▸ **About this task**
Work out how many lines in the material below hold "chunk", then give only that number.

▸ **Supplied data**
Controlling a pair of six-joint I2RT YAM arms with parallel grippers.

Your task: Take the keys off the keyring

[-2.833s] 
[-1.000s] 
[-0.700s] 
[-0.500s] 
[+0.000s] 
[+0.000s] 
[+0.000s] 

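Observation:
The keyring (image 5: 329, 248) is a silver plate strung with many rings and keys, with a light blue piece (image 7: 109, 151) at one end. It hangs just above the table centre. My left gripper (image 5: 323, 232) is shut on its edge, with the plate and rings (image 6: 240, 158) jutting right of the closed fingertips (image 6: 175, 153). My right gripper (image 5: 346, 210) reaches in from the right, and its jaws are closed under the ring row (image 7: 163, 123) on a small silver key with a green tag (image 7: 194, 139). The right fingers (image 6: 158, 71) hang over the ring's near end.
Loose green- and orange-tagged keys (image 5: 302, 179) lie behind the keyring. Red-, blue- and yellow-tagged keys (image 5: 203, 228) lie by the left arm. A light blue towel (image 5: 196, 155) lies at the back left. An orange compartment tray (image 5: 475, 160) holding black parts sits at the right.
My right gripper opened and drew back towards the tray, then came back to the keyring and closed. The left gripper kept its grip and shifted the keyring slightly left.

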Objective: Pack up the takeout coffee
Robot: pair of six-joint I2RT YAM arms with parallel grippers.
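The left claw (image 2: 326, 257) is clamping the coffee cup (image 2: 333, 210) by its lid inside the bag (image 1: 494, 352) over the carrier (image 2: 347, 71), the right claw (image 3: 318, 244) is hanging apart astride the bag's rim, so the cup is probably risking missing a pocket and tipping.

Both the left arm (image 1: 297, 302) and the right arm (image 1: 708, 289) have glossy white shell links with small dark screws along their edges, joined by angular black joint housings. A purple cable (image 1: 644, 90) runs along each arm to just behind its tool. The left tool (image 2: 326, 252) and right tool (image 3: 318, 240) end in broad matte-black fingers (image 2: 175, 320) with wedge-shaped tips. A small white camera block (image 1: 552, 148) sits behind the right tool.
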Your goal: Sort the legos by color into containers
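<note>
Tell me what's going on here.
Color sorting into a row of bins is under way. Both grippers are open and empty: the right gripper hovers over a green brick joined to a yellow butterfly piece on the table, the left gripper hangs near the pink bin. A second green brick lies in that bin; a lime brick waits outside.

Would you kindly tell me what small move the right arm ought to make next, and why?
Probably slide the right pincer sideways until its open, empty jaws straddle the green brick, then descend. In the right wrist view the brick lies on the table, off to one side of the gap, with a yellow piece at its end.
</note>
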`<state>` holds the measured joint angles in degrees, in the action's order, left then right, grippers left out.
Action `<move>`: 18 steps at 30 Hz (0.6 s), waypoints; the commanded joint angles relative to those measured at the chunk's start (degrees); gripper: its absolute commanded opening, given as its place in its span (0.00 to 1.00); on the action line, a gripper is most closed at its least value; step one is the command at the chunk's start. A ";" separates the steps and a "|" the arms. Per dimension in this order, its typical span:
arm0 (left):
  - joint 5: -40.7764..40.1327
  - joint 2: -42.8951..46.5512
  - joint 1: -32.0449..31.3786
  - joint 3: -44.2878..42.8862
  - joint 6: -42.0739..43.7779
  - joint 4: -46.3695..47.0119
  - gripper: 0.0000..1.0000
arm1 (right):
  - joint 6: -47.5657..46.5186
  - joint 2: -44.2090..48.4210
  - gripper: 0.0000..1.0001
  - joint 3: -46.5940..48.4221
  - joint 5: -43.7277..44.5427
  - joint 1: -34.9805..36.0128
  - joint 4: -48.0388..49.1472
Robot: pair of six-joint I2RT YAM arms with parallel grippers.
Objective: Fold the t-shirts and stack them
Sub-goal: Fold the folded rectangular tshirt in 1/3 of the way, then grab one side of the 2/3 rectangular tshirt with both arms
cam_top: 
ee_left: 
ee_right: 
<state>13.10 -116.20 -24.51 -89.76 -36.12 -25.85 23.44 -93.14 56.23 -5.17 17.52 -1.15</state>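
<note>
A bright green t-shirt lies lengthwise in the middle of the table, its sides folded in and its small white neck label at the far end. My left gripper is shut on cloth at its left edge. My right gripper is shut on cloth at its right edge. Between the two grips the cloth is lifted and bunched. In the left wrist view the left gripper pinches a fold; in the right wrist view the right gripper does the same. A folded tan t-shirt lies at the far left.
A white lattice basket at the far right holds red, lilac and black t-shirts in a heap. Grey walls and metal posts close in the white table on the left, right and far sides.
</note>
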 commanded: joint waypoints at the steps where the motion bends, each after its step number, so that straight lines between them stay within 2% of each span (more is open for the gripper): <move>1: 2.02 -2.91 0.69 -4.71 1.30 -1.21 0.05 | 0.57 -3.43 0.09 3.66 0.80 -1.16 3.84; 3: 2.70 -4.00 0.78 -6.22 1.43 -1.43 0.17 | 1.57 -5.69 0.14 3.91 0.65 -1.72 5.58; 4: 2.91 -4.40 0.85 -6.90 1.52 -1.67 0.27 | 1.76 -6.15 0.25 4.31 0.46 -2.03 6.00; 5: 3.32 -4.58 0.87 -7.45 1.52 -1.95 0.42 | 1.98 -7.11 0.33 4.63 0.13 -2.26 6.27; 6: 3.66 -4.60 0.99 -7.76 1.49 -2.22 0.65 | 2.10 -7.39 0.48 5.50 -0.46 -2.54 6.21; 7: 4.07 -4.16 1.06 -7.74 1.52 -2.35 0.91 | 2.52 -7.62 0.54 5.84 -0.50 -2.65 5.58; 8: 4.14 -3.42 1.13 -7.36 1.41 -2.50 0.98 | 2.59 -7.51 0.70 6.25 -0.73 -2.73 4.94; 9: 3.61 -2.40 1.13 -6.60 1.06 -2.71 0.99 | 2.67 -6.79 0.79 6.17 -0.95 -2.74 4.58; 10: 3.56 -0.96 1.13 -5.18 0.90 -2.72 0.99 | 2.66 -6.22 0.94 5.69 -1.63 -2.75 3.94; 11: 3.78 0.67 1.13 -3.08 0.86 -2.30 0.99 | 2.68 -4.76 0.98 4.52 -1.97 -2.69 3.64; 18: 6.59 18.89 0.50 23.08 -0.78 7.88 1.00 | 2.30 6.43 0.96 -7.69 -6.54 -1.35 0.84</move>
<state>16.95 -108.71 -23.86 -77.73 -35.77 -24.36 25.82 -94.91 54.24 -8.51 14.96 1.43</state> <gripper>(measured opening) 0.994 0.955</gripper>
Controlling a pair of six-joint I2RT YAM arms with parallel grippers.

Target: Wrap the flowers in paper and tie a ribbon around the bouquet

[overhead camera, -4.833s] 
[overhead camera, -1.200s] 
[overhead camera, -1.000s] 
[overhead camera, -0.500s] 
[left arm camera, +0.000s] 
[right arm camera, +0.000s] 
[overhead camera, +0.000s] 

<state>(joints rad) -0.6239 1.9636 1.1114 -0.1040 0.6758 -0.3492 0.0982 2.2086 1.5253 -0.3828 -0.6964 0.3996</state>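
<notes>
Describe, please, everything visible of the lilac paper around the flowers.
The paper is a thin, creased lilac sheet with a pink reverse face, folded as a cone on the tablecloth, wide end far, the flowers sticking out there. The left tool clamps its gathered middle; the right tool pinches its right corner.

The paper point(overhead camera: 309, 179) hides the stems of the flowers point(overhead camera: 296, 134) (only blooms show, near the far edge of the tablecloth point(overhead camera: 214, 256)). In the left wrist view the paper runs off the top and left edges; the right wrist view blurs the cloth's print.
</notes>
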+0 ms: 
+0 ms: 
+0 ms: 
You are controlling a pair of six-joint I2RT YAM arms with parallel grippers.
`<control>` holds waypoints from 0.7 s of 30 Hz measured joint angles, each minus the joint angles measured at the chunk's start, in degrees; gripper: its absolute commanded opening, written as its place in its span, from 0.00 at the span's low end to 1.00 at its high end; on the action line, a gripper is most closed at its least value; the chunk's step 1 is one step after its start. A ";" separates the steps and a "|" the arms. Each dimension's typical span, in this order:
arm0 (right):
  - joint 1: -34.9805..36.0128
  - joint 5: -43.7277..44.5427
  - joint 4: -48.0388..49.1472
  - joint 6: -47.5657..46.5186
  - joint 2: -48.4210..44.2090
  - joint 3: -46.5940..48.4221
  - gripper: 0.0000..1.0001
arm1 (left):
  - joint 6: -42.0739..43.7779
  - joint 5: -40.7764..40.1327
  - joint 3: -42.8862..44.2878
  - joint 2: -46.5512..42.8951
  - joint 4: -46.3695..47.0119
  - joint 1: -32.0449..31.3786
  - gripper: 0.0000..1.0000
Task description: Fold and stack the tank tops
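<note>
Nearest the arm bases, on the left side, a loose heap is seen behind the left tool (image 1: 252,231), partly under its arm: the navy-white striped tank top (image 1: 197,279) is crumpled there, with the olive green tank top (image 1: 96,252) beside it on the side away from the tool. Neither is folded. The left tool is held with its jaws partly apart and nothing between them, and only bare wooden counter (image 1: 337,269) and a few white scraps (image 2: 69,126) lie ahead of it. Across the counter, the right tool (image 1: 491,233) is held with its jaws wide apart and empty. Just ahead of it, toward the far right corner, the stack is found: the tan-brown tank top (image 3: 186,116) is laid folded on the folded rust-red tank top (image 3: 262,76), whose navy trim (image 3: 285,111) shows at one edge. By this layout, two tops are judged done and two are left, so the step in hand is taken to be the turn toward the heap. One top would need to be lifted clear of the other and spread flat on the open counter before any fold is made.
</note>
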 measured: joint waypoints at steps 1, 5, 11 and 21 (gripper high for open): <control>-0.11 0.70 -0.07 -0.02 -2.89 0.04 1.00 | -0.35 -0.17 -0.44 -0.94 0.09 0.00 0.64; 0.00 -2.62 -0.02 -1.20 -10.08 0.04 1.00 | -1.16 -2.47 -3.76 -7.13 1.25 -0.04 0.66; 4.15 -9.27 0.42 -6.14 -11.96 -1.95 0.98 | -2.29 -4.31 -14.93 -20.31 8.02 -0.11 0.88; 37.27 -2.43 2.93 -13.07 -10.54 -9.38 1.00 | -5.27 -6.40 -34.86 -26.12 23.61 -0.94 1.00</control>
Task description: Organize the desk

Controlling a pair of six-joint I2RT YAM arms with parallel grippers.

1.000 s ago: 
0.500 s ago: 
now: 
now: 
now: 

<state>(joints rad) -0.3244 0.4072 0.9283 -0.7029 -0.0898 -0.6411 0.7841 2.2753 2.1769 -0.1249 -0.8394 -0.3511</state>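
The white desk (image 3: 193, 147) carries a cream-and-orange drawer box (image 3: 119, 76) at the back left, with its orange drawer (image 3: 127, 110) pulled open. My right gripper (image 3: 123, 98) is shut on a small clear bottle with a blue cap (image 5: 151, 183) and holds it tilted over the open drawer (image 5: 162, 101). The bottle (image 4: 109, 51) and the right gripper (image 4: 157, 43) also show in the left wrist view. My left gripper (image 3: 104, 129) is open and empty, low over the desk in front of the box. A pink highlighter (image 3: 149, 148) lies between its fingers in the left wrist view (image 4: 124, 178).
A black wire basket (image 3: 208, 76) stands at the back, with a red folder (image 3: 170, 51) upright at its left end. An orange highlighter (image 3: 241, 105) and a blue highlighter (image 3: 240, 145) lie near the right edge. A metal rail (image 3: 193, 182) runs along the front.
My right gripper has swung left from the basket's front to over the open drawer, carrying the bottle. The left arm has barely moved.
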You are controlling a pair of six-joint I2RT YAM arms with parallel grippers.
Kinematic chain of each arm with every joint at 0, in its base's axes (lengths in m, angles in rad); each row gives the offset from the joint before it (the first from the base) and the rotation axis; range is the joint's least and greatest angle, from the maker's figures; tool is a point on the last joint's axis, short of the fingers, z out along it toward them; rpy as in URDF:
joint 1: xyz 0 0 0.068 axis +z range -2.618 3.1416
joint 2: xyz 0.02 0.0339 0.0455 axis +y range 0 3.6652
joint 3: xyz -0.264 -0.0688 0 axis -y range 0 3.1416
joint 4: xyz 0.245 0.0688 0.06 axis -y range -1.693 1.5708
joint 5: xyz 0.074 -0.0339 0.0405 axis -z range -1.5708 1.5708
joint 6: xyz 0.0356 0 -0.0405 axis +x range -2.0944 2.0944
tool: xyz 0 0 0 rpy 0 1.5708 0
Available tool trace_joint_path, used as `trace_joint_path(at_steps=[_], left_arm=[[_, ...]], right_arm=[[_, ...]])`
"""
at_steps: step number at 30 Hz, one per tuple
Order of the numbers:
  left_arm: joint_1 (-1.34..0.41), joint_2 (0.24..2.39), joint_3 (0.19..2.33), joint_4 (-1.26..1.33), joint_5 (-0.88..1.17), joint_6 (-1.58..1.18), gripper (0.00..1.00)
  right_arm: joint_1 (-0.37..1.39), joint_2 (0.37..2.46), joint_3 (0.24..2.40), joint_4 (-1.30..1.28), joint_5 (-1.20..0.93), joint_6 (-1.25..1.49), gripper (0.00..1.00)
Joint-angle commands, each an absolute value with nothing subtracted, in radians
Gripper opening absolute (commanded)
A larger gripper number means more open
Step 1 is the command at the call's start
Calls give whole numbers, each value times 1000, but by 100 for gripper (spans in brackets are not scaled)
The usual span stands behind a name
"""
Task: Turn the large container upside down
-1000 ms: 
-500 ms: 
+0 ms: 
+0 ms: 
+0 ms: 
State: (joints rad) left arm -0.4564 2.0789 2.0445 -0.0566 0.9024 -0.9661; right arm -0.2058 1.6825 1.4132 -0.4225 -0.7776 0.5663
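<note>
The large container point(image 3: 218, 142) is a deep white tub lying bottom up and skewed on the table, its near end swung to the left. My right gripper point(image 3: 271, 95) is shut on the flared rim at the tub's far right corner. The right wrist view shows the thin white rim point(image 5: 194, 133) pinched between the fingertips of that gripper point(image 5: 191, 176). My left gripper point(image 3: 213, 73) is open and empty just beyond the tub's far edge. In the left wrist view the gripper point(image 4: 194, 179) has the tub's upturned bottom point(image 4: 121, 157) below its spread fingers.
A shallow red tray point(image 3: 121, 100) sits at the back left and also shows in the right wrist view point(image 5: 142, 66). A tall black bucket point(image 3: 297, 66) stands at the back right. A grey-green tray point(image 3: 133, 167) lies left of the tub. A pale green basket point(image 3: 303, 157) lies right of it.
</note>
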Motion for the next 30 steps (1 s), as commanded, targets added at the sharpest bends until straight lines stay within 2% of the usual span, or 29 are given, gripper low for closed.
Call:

▸ **Solution to the exercise**
2